• **Exercise instructions**
Where the lines below hold images, skip those and copy every word exactly.

• **Supplied material**
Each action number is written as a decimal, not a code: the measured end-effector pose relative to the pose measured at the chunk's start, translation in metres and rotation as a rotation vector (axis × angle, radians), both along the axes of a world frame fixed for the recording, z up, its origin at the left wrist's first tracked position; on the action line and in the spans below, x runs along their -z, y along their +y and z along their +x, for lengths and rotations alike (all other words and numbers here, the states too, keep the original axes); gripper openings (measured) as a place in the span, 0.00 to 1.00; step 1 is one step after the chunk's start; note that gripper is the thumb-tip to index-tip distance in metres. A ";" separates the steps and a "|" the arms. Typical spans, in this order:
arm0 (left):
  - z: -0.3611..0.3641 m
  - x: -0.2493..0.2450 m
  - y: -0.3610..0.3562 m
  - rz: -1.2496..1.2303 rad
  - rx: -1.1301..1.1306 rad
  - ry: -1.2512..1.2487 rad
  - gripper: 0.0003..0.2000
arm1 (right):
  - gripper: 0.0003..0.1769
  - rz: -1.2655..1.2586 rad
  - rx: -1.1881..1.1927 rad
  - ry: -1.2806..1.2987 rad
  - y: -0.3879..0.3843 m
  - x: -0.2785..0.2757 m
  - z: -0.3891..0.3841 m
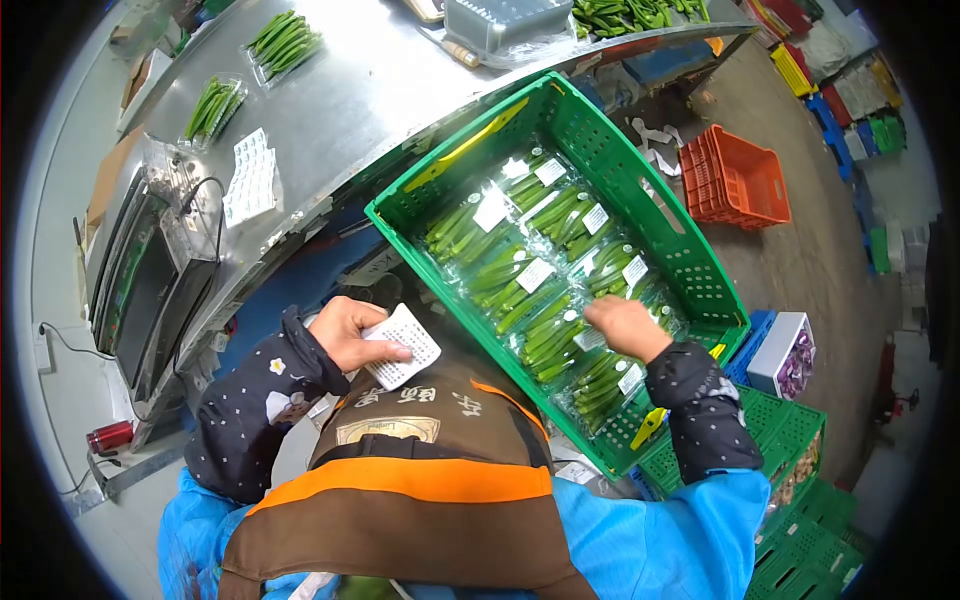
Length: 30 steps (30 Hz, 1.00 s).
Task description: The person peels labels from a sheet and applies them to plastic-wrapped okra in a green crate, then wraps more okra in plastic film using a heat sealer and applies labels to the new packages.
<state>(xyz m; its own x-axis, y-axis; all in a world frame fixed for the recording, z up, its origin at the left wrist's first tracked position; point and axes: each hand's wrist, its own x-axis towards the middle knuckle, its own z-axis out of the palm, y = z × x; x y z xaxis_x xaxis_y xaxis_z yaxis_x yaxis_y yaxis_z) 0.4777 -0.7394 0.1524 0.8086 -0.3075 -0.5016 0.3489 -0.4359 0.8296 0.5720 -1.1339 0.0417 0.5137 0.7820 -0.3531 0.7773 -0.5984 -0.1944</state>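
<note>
My left hand (350, 335) is closed on a white sheet of small printed stickers (405, 348), thumb on top, in front of the brown apron. To the right, a green plastic crate (655, 190) holds several clear packs of okra (515, 275), many with a white label. Over the packs, my right hand (628, 328) has its fingers drawn together, fingertips right at a white label (590, 338) on one pack. I cannot tell whether anything is pinched between them.
A steel table (350, 80) carries two okra packs (283, 47), another sticker sheet (252, 178), a clear plastic container (505, 22) and loose okra (635, 15). Beside it stands a dark-screened machine (135, 300). Orange crates (735, 180) are on the floor; green crates (780, 440) are stacked at right.
</note>
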 end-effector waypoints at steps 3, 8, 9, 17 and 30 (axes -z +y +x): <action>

• **Task response**
Each action number is written as a decimal, not a code: the measured end-effector pose relative to the pose measured at the chunk's start, translation in metres and rotation as a rotation vector (axis × angle, radians), both along the axes of a world frame fixed for the recording, z up, its origin at the left wrist's first tracked position; on the action line and in the spans below, x runs along their -z, y along their +y and z along their +x, for lengths and rotations alike (all other words and numbers here, the states too, keep the original axes); gripper openings (measured) as a place in the span, 0.00 to 1.00; step 1 is one step after the chunk's start; note that gripper is the thumb-tip to index-tip distance in metres. A ";" separates the steps and a "|" the arms. Typical spans, in this order:
arm0 (left):
  - z: -0.3611..0.3641 m
  - x: -0.2493..0.2450 m
  - y: -0.3610..0.3562 m
  - rz: -1.2496..1.2303 rad
  - rx: -1.1301..1.1306 rad
  - ry: -1.2512..1.2487 rad
  - gripper: 0.0003..0.2000
arm1 (right):
  - gripper: 0.0003..0.1769
  - rz: -1.2655..1.2586 rad
  - rx: -1.1881..1.1927 rad
  - ry: -1.2806..1.2987 rad
  - y: -0.3879..0.3843 m
  - x: -0.2785..0.2757 m
  - z: -0.3891..0.3841 m
Length: 30 steps (30 Hz, 1.00 s).
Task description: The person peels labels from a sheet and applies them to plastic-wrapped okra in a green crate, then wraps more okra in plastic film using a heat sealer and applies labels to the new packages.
<state>(xyz m; its own x-axis, y-axis; all in a world frame fixed for the recording, z up, its origin at the left wrist's first tracked position; point and axes: each hand's wrist, its own x-axis towards the middle knuckle, its own z-axis out of the palm, y = z × x; x y z xaxis_x xaxis_y xaxis_z yaxis_x yaxis_y yaxis_z) 0.4777 -0.7394 0.1524 0.8086 -0.3075 -0.5016 0.3489 -0.4359 0.8296 0.5720 -1.1339 0.0417 0.5137 0.7820 -0.3531 0.7773 -0.5984 -0.1944</state>
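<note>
My left hand (350, 335) is closed on a white sheet of small printed stickers (405, 348), thumb on top, in front of the brown apron. To the right, a green plastic crate (655, 190) holds several clear packs of okra (515, 275), many with a white label. Over the packs, my right hand (628, 328) has its fingers drawn together, fingertips right at a white label (590, 338) on one pack. I cannot tell whether anything is pinched between them.
A steel table (350, 80) carries two okra packs (283, 47), another sticker sheet (252, 178), a clear plastic container (505, 22) and loose okra (635, 15). Beside it stands a dark-screened machine (135, 300). Orange crates (735, 180) are on the floor; green crates (780, 440) are stacked at right.
</note>
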 end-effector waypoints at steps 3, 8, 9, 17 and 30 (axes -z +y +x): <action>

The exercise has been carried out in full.